═══ Given information

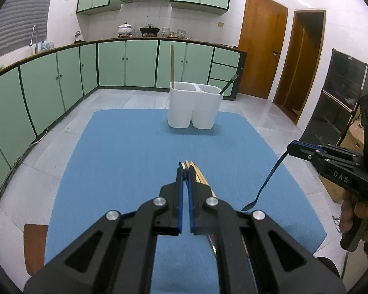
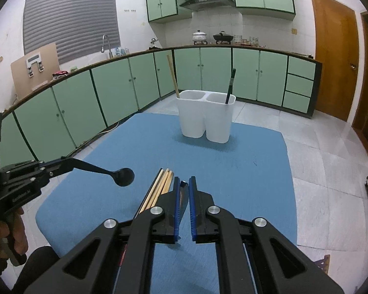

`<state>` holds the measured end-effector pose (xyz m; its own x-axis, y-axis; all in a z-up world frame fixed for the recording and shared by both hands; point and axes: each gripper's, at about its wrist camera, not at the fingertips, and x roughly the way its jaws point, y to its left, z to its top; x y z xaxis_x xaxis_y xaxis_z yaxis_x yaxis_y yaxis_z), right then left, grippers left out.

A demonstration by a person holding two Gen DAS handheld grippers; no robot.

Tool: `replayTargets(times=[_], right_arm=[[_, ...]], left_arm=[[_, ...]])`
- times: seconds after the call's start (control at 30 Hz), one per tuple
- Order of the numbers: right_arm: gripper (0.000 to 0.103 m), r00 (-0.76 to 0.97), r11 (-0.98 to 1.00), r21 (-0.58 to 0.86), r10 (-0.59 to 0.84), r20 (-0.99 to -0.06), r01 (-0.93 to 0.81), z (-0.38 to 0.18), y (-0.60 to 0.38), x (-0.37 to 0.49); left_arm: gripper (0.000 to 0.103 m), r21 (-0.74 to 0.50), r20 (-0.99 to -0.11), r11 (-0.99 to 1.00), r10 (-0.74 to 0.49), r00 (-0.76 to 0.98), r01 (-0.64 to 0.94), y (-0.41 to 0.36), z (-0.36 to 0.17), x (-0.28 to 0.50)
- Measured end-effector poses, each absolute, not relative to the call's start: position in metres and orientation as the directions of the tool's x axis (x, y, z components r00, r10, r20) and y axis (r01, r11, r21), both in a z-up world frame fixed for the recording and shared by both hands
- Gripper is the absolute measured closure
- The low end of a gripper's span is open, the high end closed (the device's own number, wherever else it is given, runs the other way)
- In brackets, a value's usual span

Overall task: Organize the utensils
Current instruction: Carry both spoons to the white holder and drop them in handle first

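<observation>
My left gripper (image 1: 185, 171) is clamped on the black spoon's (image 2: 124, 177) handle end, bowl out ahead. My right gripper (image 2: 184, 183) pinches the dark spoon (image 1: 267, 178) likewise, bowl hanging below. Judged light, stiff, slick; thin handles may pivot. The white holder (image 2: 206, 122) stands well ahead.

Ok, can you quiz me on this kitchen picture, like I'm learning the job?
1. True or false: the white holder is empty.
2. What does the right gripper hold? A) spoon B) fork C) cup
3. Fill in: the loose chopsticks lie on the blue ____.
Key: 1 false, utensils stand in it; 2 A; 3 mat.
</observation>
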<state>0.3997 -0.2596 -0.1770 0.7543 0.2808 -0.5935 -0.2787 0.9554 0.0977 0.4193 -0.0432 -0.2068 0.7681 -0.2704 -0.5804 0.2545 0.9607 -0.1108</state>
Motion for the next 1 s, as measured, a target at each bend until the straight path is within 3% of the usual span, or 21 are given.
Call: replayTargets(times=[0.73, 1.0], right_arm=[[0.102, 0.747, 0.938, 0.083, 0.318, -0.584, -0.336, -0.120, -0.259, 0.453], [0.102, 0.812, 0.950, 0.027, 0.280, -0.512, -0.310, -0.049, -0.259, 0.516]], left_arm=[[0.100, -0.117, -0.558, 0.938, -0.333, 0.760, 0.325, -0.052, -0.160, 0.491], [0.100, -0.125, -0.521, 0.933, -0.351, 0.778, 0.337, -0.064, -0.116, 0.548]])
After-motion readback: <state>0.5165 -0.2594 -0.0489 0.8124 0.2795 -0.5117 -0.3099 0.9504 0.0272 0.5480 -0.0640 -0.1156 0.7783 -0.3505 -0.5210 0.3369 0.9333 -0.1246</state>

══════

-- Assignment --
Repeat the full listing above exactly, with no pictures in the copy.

-- Problem solution --
`<state>` holds the measured end-effector pose (xyz m; its own x-axis, y-axis; all in a z-up world frame fixed for the recording and shared by both hands; point and axes: each gripper's, at about its wrist camera, not at the fingertips, and x roughly the way its jaws point, y to its left, z to its top; x y z xaxis_x xaxis_y xaxis_z yaxis_x yaxis_y yaxis_z), right then left, grippers left out.

A demonstration by a person holding two Gen DAS handheld grippers; no robot.

Tool: `replayTargets(times=[_], right_arm=[[_, ...]], left_arm=[[_, ...]])`
- times: seconds after the call's start (control at 30 Hz), one per tuple
- Order of the numbers: right_arm: gripper (0.000 to 0.103 m), r00 (-0.76 to 0.97), r11 (-0.98 to 1.00), r21 (-0.58 to 0.86), r10 (-0.59 to 0.84), r20 (-0.99 to -0.06), r01 (-0.93 to 0.81), z (-0.38 to 0.18), y (-0.60 to 0.38), x (-0.37 to 0.49); left_arm: gripper (0.000 to 0.103 m), r21 (-0.74 to 0.50), r20 (-0.99 to -0.11), r11 (-0.99 to 1.00), r10 (-0.74 to 0.49), r00 (-0.76 to 0.98), r01 (-0.64 to 0.94), y (-0.41 to 0.36), z (-0.36 to 0.17), x (-0.28 to 0.50)
- Measured end-effector poses, each absolute, not relative to the call's start: position in metres and orientation as the directions of the tool's x axis (x, y, z components r00, r10, r20) and y axis (r01, r11, r21), both in a z-up world frame fixed for the recording and shared by both hands
- Gripper is the absolute measured closure
- The low end of a gripper's span is open, the high end closed (the device's own number, wherever else it is given, runs the other way)
- In brackets, a value's usual span

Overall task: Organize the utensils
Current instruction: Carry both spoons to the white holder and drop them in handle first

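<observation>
My left gripper (image 1: 185, 171) is clamped on the black spoon's (image 2: 124, 177) handle end, bowl out ahead. My right gripper (image 2: 184, 183) pinches the dark spoon (image 1: 267, 178) likewise, bowl hanging below. Judged light, stiff, slick; thin handles may pivot. The white holder (image 2: 206, 122) stands well ahead.

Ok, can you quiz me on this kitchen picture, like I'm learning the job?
1. True or false: the white holder is empty.
2. What does the right gripper hold? A) spoon B) fork C) cup
3. Fill in: the loose chopsticks lie on the blue ____.
Key: 1 false, utensils stand in it; 2 A; 3 mat.
</observation>
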<state>0.3997 -0.2596 -0.1770 0.7543 0.2808 -0.5935 -0.2787 0.9554 0.0977 0.4193 -0.0432 -0.2068 0.7681 -0.2704 -0.5804 0.2545 0.9607 -0.1108</state>
Motion for the next 1 s, as measured, a target at each bend until the straight path is within 3% of the usual span, or 21 are given.
Call: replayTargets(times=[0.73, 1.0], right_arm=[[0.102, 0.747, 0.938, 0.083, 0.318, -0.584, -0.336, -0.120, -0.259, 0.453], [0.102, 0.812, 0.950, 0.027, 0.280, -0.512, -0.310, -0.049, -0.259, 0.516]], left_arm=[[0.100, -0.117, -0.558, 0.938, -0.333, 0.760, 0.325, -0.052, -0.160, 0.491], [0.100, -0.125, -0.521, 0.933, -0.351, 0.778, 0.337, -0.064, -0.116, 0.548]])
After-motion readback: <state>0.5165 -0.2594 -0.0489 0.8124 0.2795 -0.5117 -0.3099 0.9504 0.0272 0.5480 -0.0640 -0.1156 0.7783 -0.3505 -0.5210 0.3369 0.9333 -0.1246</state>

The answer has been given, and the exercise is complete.